[Records from a data collection]
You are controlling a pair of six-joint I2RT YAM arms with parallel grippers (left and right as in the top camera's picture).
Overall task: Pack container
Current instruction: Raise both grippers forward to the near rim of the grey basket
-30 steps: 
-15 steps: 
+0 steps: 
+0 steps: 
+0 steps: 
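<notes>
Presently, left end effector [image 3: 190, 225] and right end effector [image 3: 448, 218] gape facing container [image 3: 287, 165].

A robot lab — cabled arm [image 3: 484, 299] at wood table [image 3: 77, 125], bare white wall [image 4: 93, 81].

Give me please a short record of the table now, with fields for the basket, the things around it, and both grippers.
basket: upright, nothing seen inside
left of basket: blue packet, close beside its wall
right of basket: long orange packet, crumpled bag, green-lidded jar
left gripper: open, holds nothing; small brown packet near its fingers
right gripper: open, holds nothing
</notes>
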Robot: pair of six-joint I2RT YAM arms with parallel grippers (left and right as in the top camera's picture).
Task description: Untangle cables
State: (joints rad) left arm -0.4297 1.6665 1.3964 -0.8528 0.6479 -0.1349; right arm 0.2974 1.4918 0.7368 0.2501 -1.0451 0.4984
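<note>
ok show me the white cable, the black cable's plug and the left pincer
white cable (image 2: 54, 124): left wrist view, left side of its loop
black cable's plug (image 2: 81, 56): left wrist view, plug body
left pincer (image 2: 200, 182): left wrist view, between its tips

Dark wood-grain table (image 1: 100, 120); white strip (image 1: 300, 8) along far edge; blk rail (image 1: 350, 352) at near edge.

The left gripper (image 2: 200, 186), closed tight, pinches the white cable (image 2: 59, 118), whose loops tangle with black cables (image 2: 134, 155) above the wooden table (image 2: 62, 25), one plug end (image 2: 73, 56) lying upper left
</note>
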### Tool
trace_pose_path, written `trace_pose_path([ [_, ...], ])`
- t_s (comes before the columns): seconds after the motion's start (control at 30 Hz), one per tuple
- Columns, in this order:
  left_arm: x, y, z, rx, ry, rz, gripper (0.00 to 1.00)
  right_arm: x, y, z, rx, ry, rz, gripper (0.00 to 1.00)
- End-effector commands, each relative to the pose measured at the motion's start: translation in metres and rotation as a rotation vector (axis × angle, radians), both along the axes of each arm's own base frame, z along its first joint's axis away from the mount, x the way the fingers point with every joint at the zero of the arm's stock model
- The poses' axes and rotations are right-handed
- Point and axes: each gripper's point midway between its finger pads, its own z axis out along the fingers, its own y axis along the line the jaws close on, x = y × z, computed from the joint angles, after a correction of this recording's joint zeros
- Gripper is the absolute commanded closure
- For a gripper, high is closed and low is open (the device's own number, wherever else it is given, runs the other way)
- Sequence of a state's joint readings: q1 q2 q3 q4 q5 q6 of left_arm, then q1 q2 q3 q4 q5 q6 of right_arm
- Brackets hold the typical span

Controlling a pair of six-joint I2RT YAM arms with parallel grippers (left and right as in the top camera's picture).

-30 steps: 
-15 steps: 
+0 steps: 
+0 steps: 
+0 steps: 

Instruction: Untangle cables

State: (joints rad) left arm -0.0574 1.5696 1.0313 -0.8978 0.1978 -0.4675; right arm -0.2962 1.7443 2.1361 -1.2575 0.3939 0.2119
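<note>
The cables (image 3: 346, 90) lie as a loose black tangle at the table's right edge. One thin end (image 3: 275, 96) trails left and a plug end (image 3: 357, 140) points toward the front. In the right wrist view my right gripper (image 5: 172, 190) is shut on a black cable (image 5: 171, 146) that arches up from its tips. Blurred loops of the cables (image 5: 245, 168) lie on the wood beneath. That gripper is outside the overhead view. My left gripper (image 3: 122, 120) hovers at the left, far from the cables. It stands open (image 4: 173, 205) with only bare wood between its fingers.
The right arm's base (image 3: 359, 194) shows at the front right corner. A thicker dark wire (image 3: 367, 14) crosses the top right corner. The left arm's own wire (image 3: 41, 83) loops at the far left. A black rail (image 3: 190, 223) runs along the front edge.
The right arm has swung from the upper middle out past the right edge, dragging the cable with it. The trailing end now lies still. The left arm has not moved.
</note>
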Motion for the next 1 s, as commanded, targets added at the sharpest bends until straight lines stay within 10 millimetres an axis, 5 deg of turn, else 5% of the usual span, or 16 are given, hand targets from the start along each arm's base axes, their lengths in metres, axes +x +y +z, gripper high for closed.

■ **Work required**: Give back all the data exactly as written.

■ **Task answer**:
You are controlling a pair of six-joint I2RT YAM arms with parallel grippers (left and right as in the top camera's picture).
Overall task: Pack container
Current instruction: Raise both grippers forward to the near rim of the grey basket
-30 steps: 
-15 steps: 
+0 steps: 
+0 steps: 
+0 steps: 
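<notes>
Presently, left end effector [image 3: 190, 225] and right end effector [image 3: 448, 218] gape facing container [image 3: 287, 165].

A robot lab — cabled arm [image 3: 484, 299] at wood table [image 3: 77, 125], bare white wall [image 4: 93, 81].

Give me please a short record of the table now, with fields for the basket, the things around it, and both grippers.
basket: upright, nothing seen inside
left of basket: blue packet, close beside its wall
right of basket: long orange packet, crumpled bag, green-lidded jar
left gripper: open, holds nothing; small brown packet near its fingers
right gripper: open, holds nothing
</notes>
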Robot: pair of six-joint I2RT YAM arms with parallel grippers (left and right as in the top camera's picture).
Task description: Untangle cables
State: (joints rad) left arm -0.4297 1.6665 1.3964 -0.8528 0.6479 -0.1349; right arm 0.2974 1.4918 0.7368 0.2501 -1.0451 0.4984
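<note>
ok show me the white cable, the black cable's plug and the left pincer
white cable (image 2: 54, 124): left wrist view, left side of its loop
black cable's plug (image 2: 81, 56): left wrist view, plug body
left pincer (image 2: 200, 182): left wrist view, between its tips

Dark wood-grain table (image 1: 100, 120); white strip (image 1: 300, 8) along far edge; blk rail (image 1: 350, 352) at near edge.

The left gripper (image 2: 200, 186), closed tight, pinches the white cable (image 2: 59, 118), whose loops tangle with black cables (image 2: 134, 155) above the wooden table (image 2: 62, 25), one plug end (image 2: 73, 56) lying upper left
</note>
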### Tool
trace_pose_path, written `trace_pose_path([ [_, ...], ])`
- t_s (comes before the columns): seconds after the motion's start (control at 30 Hz), one per tuple
- Columns, in this order:
  left_arm: x, y, z, rx, ry, rz, gripper (0.00 to 1.00)
  right_arm: x, y, z, rx, ry, rz, gripper (0.00 to 1.00)
- End-effector commands, each relative to the pose measured at the motion's start: translation in metres and rotation as a rotation vector (axis × angle, radians), both along the axes of each arm's own base frame, z along its first joint's axis away from the mount, x the way the fingers point with every joint at the zero of the arm's stock model
- The poses' axes and rotations are right-handed
- Point and axes: each gripper's point midway between its finger pads, its own z axis out along the fingers, its own y axis along the line the jaws close on, x = y × z, computed from the joint angles, after a correction of this recording's joint zeros
- Gripper is the absolute commanded closure
- For a gripper, high is closed and low is open (the device's own number, wherever else it is given, runs the other way)
- Sequence of a state's joint readings: q1 q2 q3 q4 q5 q6 of left_arm, then q1 q2 q3 q4 q5 q6 of right_arm
- Brackets hold the typical span

Controlling a pair of six-joint I2RT YAM arms with parallel grippers (left and right as in the top camera's picture).

-30 steps: 
-15 steps: 
+0 steps: 
+0 steps: 
+0 steps: 

Instruction: Untangle cables

State: (joints rad) left arm -0.0574 1.5696 1.0313 -0.8978 0.1978 -0.4675; right arm -0.2962 1.7443 2.1361 -1.2575 0.3939 0.2119
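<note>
The cables (image 3: 346, 90) lie as a loose black tangle at the table's right edge. One thin end (image 3: 275, 96) trails left and a plug end (image 3: 357, 140) points toward the front. In the right wrist view my right gripper (image 5: 172, 190) is shut on a black cable (image 5: 171, 146) that arches up from its tips. Blurred loops of the cables (image 5: 245, 168) lie on the wood beneath. That gripper is outside the overhead view. My left gripper (image 3: 122, 120) hovers at the left, far from the cables. It stands open (image 4: 173, 205) with only bare wood between its fingers.
The right arm's base (image 3: 359, 194) shows at the front right corner. A thicker dark wire (image 3: 367, 14) crosses the top right corner. The left arm's own wire (image 3: 41, 83) loops at the far left. A black rail (image 3: 190, 223) runs along the front edge.
The right arm has swung from the upper middle out past the right edge, dragging the cable with it. The trailing end now lies still. The left arm has not moved.
</note>
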Motion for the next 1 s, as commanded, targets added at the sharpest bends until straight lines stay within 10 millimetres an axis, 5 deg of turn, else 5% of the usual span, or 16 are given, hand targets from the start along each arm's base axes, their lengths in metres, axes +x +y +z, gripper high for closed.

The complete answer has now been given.